[[ MATERIAL FOR THE TASK open ]]

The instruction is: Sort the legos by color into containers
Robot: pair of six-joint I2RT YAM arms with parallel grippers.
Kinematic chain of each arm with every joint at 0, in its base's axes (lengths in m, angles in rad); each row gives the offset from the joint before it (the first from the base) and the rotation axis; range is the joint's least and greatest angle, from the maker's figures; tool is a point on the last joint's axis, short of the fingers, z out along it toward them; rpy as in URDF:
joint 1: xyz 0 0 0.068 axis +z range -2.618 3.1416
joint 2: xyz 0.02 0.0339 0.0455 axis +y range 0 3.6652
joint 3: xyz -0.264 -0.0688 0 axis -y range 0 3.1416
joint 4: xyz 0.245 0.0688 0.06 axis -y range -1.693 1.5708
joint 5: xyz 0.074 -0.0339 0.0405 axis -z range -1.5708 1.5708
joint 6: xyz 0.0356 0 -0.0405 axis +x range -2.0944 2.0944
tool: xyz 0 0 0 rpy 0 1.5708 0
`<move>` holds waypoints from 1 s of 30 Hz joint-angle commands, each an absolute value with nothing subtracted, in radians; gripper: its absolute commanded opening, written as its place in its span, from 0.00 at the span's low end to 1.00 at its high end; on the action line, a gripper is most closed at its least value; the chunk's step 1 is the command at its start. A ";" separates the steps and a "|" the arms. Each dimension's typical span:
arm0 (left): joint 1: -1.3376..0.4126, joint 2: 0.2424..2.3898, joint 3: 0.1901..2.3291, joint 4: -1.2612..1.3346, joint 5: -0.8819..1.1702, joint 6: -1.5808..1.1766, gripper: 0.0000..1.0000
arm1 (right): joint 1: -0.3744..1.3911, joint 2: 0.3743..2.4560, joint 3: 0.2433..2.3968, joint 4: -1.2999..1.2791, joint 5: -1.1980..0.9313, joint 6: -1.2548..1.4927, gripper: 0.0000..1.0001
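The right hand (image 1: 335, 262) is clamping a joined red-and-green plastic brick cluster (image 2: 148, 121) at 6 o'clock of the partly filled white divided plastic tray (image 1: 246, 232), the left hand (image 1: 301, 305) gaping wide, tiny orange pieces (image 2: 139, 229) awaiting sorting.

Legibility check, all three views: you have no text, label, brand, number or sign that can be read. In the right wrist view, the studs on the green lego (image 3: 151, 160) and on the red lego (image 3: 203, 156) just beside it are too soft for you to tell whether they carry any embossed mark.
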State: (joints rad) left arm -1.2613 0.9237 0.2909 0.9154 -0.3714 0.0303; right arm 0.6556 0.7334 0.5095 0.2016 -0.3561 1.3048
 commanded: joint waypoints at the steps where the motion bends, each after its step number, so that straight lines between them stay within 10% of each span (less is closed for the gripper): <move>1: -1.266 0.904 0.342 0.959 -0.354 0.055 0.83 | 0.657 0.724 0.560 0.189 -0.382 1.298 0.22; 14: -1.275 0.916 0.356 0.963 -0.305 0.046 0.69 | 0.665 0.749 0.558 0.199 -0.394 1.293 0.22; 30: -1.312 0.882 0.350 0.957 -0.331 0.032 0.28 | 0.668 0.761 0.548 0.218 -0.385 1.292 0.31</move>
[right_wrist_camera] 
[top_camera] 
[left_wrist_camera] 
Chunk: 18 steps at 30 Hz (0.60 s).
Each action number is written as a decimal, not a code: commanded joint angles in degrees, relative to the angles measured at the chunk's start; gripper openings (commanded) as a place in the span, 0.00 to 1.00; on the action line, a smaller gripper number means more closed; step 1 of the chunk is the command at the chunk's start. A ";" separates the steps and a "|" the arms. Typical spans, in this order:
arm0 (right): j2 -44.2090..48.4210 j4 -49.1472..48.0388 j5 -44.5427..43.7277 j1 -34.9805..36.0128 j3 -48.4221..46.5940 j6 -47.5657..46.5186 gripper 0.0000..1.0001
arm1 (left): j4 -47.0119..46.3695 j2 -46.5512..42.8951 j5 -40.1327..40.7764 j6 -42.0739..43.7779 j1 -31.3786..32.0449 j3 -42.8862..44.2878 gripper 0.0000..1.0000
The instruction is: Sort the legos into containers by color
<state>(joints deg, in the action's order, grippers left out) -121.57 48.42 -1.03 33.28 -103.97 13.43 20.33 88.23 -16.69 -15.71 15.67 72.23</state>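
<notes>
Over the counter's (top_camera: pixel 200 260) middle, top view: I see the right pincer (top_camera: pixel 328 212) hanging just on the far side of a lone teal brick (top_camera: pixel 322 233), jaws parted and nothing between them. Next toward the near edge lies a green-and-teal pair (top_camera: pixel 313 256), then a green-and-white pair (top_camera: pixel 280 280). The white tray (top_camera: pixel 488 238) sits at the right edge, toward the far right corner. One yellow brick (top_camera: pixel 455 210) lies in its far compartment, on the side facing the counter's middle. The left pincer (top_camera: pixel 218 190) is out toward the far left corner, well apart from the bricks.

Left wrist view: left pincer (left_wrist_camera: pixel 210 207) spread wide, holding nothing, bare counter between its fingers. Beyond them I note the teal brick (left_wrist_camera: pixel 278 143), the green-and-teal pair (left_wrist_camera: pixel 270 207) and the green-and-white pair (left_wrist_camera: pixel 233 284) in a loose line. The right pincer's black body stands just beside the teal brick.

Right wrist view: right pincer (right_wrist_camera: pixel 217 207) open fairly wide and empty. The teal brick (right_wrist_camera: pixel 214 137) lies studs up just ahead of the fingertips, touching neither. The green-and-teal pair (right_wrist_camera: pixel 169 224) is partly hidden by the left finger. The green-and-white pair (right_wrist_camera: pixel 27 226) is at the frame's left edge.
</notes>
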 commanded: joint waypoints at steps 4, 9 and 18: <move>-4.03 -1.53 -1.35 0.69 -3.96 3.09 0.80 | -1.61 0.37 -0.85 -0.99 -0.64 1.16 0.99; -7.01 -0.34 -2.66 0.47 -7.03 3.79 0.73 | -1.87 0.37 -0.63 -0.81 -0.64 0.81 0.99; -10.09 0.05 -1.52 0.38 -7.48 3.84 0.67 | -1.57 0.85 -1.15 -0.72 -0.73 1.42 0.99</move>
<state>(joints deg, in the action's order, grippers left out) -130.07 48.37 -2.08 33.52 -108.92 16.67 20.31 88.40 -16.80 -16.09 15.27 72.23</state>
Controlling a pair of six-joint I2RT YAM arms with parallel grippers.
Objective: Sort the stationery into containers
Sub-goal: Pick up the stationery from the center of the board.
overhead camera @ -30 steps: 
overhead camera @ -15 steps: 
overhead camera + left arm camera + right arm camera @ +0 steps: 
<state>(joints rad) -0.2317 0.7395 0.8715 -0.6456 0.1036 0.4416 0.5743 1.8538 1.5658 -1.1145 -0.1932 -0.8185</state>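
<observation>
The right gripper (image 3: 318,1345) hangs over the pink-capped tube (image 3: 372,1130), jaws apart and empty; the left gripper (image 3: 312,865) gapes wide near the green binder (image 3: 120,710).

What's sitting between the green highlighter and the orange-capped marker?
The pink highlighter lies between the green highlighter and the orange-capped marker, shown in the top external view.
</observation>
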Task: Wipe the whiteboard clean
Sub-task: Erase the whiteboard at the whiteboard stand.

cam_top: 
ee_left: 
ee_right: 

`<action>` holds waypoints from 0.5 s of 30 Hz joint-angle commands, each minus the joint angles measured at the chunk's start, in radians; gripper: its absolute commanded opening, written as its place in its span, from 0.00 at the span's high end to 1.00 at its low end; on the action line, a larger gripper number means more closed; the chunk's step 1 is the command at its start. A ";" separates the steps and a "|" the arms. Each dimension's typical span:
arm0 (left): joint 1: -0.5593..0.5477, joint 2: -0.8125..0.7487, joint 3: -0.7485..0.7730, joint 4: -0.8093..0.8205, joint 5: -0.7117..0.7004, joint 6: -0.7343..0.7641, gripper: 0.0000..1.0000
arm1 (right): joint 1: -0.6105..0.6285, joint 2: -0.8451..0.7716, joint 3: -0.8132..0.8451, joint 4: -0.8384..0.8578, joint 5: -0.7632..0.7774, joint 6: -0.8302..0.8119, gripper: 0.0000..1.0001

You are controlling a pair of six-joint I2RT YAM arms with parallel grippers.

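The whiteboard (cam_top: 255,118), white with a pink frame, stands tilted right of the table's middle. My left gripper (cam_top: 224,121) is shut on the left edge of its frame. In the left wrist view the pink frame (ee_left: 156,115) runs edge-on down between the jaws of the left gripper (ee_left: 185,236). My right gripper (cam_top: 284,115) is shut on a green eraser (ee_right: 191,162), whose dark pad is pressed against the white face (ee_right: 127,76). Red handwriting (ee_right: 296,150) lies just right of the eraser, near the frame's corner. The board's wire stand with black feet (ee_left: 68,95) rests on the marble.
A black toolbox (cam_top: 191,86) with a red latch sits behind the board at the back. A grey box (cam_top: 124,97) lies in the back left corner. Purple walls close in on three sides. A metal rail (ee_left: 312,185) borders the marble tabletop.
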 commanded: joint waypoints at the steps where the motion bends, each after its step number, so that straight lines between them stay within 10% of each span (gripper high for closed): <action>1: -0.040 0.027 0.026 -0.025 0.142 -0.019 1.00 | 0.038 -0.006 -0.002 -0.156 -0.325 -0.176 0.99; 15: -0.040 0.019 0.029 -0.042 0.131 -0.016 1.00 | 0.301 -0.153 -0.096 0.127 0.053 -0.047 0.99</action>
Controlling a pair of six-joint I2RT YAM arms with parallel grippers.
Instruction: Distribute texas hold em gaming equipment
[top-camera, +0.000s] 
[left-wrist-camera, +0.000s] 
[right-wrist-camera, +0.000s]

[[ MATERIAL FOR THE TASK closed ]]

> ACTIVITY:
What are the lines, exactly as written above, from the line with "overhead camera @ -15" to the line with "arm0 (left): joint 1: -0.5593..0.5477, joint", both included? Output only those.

> EXPECTED ANSWER:
overhead camera @ -15 steps: 
overhead camera + left arm camera + right arm camera @ +0 steps: 
<state>(joints rad) -0.2317 0.7395 0.8715 -0.6456 0.1036 0.4416 0.5743 1.8538 1.5658 -1.1145 -0.1932 -0.8185</state>
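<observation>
The right gripper (image 3: 318,1345) hangs over the pink-capped tube (image 3: 372,1130), jaws apart and empty; the left gripper (image 3: 312,865) gapes wide near the green binder (image 3: 120,710).

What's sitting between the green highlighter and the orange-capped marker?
The pink highlighter lies between the green highlighter and the orange-capped marker, shown in the top external view.
</observation>
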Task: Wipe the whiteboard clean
Sub-task: Erase the whiteboard at the whiteboard stand.

cam_top: 
ee_left: 
ee_right: 

`<action>` holds waypoints from 0.5 s of 30 Hz joint-angle commands, each minus the joint angles measured at the chunk's start, in radians; gripper: its absolute commanded opening, written as its place in its span, from 0.00 at the span's high end to 1.00 at its low end; on the action line, a larger gripper number means more closed; the chunk's step 1 is the command at its start. A ";" separates the steps and a "|" the arms. Each dimension's typical span:
arm0 (left): joint 1: -0.5593..0.5477, joint 2: -0.8125..0.7487, joint 3: -0.7485..0.7730, joint 4: -0.8093..0.8205, joint 5: -0.7117..0.7004, joint 6: -0.7343..0.7641, gripper: 0.0000..1.0000

The answer given above is complete as it stands.